§ **TASK OBJECTIVE**: Repeat verbatim, and only, the lines of the data below, beginning at the line that contains "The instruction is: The" and stopping after the line that contains "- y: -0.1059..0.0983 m".
+++
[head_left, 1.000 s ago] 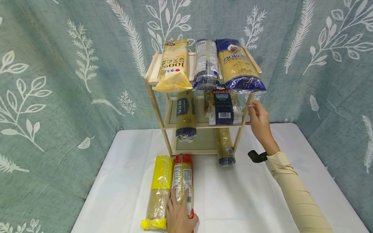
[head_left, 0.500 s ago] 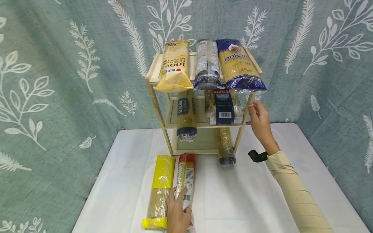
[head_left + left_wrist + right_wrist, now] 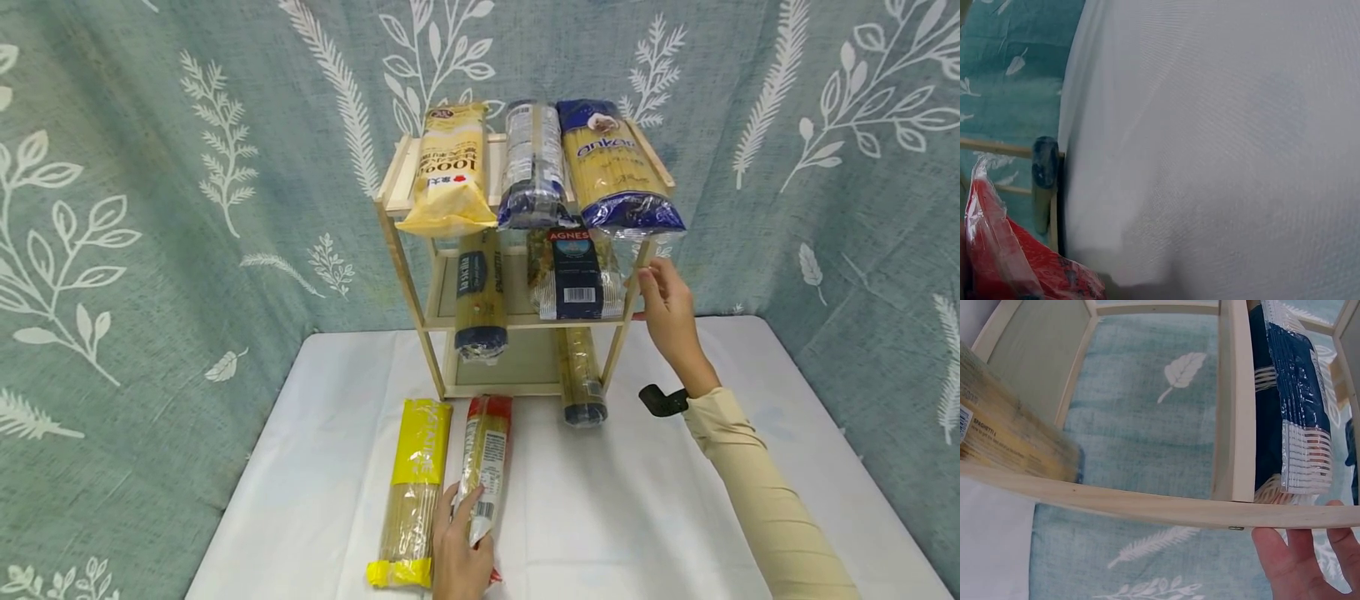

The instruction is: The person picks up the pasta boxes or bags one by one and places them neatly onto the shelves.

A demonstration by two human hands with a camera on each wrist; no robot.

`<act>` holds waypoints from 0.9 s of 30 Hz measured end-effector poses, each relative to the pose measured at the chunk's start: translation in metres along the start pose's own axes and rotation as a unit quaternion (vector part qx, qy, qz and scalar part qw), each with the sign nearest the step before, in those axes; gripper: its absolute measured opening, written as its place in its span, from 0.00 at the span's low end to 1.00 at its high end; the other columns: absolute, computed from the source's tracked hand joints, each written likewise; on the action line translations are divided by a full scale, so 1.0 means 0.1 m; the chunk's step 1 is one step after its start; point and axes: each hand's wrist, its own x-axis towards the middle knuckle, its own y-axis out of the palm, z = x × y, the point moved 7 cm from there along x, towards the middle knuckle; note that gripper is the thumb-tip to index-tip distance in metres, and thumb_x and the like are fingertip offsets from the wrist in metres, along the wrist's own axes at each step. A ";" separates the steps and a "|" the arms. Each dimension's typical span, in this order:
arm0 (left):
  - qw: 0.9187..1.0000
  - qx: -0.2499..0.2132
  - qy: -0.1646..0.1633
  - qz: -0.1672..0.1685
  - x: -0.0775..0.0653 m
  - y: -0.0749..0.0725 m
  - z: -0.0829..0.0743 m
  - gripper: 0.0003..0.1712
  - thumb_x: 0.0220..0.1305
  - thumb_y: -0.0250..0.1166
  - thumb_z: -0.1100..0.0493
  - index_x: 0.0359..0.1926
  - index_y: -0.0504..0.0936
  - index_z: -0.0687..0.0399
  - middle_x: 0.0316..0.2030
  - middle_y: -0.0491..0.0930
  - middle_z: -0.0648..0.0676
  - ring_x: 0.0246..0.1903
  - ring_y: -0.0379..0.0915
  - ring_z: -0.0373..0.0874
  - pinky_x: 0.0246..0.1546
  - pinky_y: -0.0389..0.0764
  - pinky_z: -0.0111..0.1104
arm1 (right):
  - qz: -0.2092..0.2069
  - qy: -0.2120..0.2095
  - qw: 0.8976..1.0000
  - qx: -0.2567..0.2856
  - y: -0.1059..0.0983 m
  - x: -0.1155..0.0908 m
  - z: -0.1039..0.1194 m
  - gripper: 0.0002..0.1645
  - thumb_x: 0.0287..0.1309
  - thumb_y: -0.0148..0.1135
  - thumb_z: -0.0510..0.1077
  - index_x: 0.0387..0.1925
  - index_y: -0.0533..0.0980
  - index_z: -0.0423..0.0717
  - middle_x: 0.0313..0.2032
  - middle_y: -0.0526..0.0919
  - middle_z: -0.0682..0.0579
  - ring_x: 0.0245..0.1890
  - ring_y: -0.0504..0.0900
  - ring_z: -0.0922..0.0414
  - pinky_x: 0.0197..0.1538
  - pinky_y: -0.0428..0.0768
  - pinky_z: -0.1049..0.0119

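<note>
My left hand point(image 3: 462, 554) grips the lower part of a clear pasta packet with red ends point(image 3: 487, 467) in the head view. The packet points toward the rack, its far end near the rack's front foot. In the left wrist view only a red wrapper end point(image 3: 1035, 262) shows. A yellow-ended spaghetti packet point(image 3: 412, 492) lies to its left on the white cloth. My right hand point(image 3: 667, 312) holds the right front post of the wooden rack point(image 3: 408, 287); in the right wrist view its fingers point(image 3: 1300, 556) meet the post's edge.
Three pasta packs, including a yellow one point(image 3: 450, 167) and a blue-ended one point(image 3: 618, 167), lie on the top shelf. A spaghetti pack point(image 3: 480, 292) and a dark-labelled pack point(image 3: 576, 275) sit on the middle shelf. Another spaghetti pack point(image 3: 581, 375) sticks out below.
My left hand has taken hold of the red-ended packet and shifted it right, away from the yellow-ended one, turning it slightly. The right hand stays at the rack post.
</note>
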 end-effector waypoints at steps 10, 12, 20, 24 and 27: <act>0.998 -0.019 -0.035 0.043 0.15 0.02 -0.04 0.40 0.34 0.69 0.80 0.53 0.80 0.51 0.58 0.68 0.58 0.50 0.69 0.50 0.43 0.77 0.44 | 0.004 0.004 1.000 0.002 -0.01 -0.01 0.15 0.22 0.73 0.41 0.48 0.55 0.67 0.35 0.44 0.77 0.33 0.45 0.76 0.39 0.29 0.82 0.58; 0.997 -0.021 -0.045 0.051 0.18 0.03 -0.04 0.39 0.36 0.68 0.80 0.54 0.80 0.51 0.58 0.67 0.58 0.49 0.69 0.49 0.42 0.77 0.43 | 0.007 0.005 1.000 0.003 -0.01 -0.03 0.25 0.21 0.73 0.41 0.46 0.55 0.67 0.33 0.43 0.77 0.31 0.45 0.76 0.37 0.29 0.82 0.63; 0.998 -0.039 -0.028 0.044 0.33 0.05 -0.11 0.37 0.35 0.65 0.80 0.52 0.81 0.54 0.59 0.68 0.61 0.45 0.70 0.49 0.37 0.77 0.39 | 0.008 0.002 1.000 0.011 -0.01 -0.02 0.23 0.19 0.73 0.41 0.43 0.55 0.67 0.33 0.43 0.77 0.30 0.43 0.76 0.40 0.27 0.79 0.75; 0.998 -0.052 -0.014 0.036 0.39 0.08 -0.15 0.37 0.34 0.65 0.80 0.52 0.81 0.56 0.58 0.68 0.62 0.47 0.70 0.50 0.38 0.77 0.41 | 0.006 0.002 1.000 0.008 0.00 0.01 0.03 0.20 0.73 0.42 0.46 0.56 0.68 0.37 0.43 0.78 0.34 0.43 0.77 0.43 0.26 0.79 0.75; 0.998 -0.061 -0.001 0.031 0.44 0.12 -0.18 0.37 0.33 0.64 0.81 0.51 0.81 0.57 0.57 0.68 0.63 0.48 0.69 0.52 0.39 0.76 0.41 | 0.004 0.000 1.000 -0.002 0.00 0.02 -0.02 0.20 0.73 0.42 0.49 0.56 0.68 0.40 0.43 0.78 0.37 0.44 0.78 0.44 0.27 0.80 0.74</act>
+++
§ **RESULT OF THIS EXERCISE**:
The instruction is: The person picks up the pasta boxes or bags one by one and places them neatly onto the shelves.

A demonstration by two human hands with a camera on each wrist; no robot.

`<act>` holds waypoints from 0.9 s of 30 Hz measured end-effector poses, each relative to the pose measured at the chunk's start: translation in metres along the start pose's own axes and rotation as a unit quaternion (vector part qx, qy, qz and scalar part qw), each with the sign nearest the step before, in those axes; gripper: its absolute measured opening, written as its place in its span, from 0.00 at the span's low end to 1.00 at its high end; the other columns: absolute, computed from the source's tracked hand joints, each written likewise; on the action line translations are divided by a full scale, so 1.0 means 0.1 m; the chunk's step 1 is one step after its start; point and axes: each hand's wrist, its own x-axis towards the middle knuckle, its own y-axis out of the palm, z = x × y, the point moved 7 cm from there along x, towards the middle knuckle; note that gripper is the thumb-tip to index-tip distance in metres, and thumb_x and the like are fingertip offsets from the wrist in metres, along the wrist's own axes at each step. A ";" separates the steps and a "|" the arms. Each dimension's typical span, in this order:
arm0 (left):
  - qw: 0.9187..1.0000
  - qx: -0.2499..0.2132
  - qy: -0.1646..0.1633
  - qz: -0.1672..0.1685
  - x: -0.0775..0.0653 m
  - y: -0.0749..0.0725 m
  - z: -0.0829..0.0743 m
  - gripper: 0.0003..0.1712
  - thumb_x: 0.0220..0.1305
  - thumb_y: -0.0250..0.1166
  - thumb_z: -0.1100..0.0493
  - index_x: 0.0359..0.1926
  - index_y: -0.0504..0.0936
  - index_z: -0.0687..0.0399
  - middle_x: 0.0316..0.2030
  - middle_y: -0.0491..0.0930
  - middle_z: -0.0648..0.0676
  - ring_x: 0.0246..0.1903
  - ring_y: -0.0379..0.0915
  - ring_z: -0.0373..0.0874
  - pinky_x: 0.0246..0.1546
  - pinky_y: -0.0389..0.0764
  - pinky_z: -0.0111..0.1104
arm1 (right):
  - qz: -0.2092..0.2069
  - qy: -0.2120..0.2095
  - qw: 0.8976..1.0000
  - qx: -0.2567..0.2856
  - y: -0.1059..0.0983 m

There is nothing more to add to the answer.